Echoing what Terry Collins told reporters on Friday, Sandy Alderson told season ticket holders at Citi Field this morning, that Rafael Montero is a longshot to be promoted to the Mets this season. He cited an innings limit as the reason and said he’s currently about 70-80 innings away from being shutdown for the season.
Last season, Montero tossed just 122 innings and he is already at 73.1 innings this year.
Yesterday, Collins said that Montero may not debut in the majors this season for similar reasons and also because he felt the Mets’ rotation is performing well enough. He wished him well on his promotion to Triple-A Las Vegas.
“I hope Montero goes, and I hope he pitches very, very well there,” Collins said, referring to Las Vegas. “But you’re looking at a guy who last year pitched 120 innings. He’s going to get to that 150 mark pretty fast because he’s been getting deep into games in Binghamton. How many innings he’s going to have when you’re looking up in late August, or early or the middle of August, it could be a situation where he’s going to be spent anyway.”
Original Post 6/14
Mets pitching prospect Rafael Montero has been promoted to Triple-A Las Vegas. Montero was having a stellar season at Double-A Binghamton, where he was 7-3 with a 2.43 ERA and 0.915 WHIP. In 66.2 innings pitched, the control artist struck out 72 batters while walking just 10 batters. He will start on Sunday for Las Vegas.
Because Montero will pound the zone and exhibit such great command as he has throughout his pro career, his ability to pinpoint the location of his pitches should play very well at Vegas.
Last week, I asked Lynn Worthy, who covers the Binghamton Mets for the Press & Sun Bulletin, who has impressed him the most this season, and he had this to say about Montero:
The most impressive so far would have to be Rafael Montero because of the command he’s displayed.

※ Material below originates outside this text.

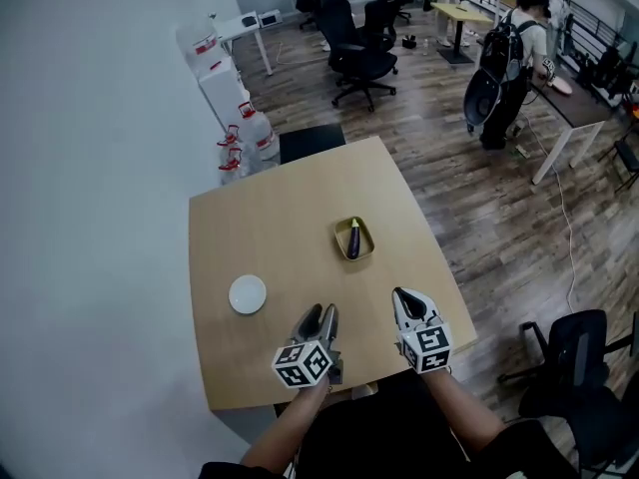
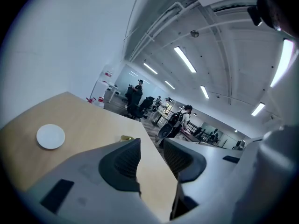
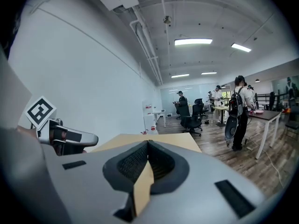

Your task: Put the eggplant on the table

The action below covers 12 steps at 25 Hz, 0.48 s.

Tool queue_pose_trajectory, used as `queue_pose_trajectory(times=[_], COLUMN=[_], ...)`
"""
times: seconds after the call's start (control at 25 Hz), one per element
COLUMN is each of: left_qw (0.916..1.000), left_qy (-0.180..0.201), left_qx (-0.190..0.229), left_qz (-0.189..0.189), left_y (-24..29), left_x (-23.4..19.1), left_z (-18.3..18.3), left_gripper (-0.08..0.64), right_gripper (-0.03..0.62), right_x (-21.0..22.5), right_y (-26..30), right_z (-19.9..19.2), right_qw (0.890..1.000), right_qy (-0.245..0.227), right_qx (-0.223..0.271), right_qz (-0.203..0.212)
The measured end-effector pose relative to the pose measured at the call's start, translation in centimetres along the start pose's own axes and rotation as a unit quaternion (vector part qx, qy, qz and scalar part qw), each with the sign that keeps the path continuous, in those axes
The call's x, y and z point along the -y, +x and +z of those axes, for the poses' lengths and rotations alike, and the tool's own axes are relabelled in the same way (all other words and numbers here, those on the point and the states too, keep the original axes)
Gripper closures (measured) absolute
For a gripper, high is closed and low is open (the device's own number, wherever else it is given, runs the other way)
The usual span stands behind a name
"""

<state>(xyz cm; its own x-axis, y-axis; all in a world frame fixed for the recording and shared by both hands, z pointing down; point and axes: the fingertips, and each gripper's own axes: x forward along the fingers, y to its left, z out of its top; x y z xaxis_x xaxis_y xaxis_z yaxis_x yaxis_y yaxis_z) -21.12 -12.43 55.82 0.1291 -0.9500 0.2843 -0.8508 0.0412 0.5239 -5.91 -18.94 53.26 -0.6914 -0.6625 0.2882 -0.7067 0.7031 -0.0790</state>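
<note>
The eggplant [image 1: 353, 239] lies lengthwise in a small yellow-green dish [image 1: 340, 233] on the wooden table [image 1: 280, 228], right of the table's centre. It is dark purple, with its pale stem end pointing toward the far edge. Both grippers are held over the near edge of the table, well apart from the dish and touching nothing. The left gripper [image 1: 319, 317] has its jaws parted. Its own view shows only bare tabletop in the gap [image 2: 152, 146], with a sliver of the dish [image 2: 126, 137] just past the left jaw tip. The right gripper [image 1: 407, 302] has its jaws brought together at the tips with nothing gripped, as confirmed in its own view [image 3: 148, 146]. The eggplant sits ahead of both sets of fingers, between them laterally and somewhat nearer the right one. A white disc [image 1: 248, 294] rests on the table to the left of the left gripper, clear of the dish.
</note>
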Motion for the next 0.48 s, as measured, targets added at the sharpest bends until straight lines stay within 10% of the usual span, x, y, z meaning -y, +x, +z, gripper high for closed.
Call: queue_pose_trajectory(times=[0.16, 0.48], left_qw=[0.9976, 0.9927], left_qy=[0.032, 0.093], left_qx=[0.05, 0.071], left_qz=[0.036, 0.029], left_y=[-5.1, -8.9], left_x=[0.9, 2.8], left_z=[-0.1, -0.9], left_gripper=[0.53, 0.541], right_gripper=[0.532, 0.532], right_x=[-3.0, -6.4], right_y=[-2.9, -6.1], right_z=[0.7, 1.2], right_qw=[1.0, 0.999], right_qy=[-0.004, -0.026], right_qx=[0.007, 0.019], right_qz=[0.005, 0.017])
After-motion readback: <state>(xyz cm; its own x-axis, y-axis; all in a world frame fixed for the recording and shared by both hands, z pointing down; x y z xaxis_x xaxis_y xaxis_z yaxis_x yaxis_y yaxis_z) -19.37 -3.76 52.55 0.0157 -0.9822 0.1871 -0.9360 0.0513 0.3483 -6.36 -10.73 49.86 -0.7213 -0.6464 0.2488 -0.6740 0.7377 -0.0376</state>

Cesar Puello’s recent play has made it a close call, but Montero has performed so well all season. While his stuff isn’t at the level of Matt Harvey or Zack Wheeler, he has consistently demonstrated remarkable control beyond what I saw from either Harvey or Wheeler at this level.
It’s a very interesting question to consider how well Montero’s actual stuff translates to a major-league level. I’m not sure. I would tend to think his margin for error will be even smaller against those hitters. There could be a real possibility of him getting hit hard at times. This certainly isn’t an exact comparison, but Collin McHugh had tremendous success and command of multiple pitches in Binghamton and also pitched well at Triple-A. His first start in the big leagues was also stellar, but he has also been hit hard at times.
Montero’s command will be a big plus, and I do think he’s shown a strong ability to work through a lineup a second or third time and keep hitters off-balance. On several occasions he has racked up the majority of his strikeouts after the first time through the lineup. It will be interesting how he gets used if/when he does reach the big league level.
Great job here by Lynn, who provides some great insight.
Montero has been overshadowed by Zack Wheeler ever since the Mets acquired him. The young righthander has done nothing, but excel at each level where he was always among the most dominating pitchers in his league.
Earlier this week, the Mets promoted his teammate Jack Leathersich to Triple-A.
It’s obvious now that the front office is feeling the pressure to start advancing their best prospects after operating at a snail’s pace the last three seasons. I don’t like rushing prospects, but when they are pushing the envelope, a front office should recognize it and act on it. Look for Kevin Plawecki, Jayce Boyd, Noah Syndergaard and others to get the bump in the coming days.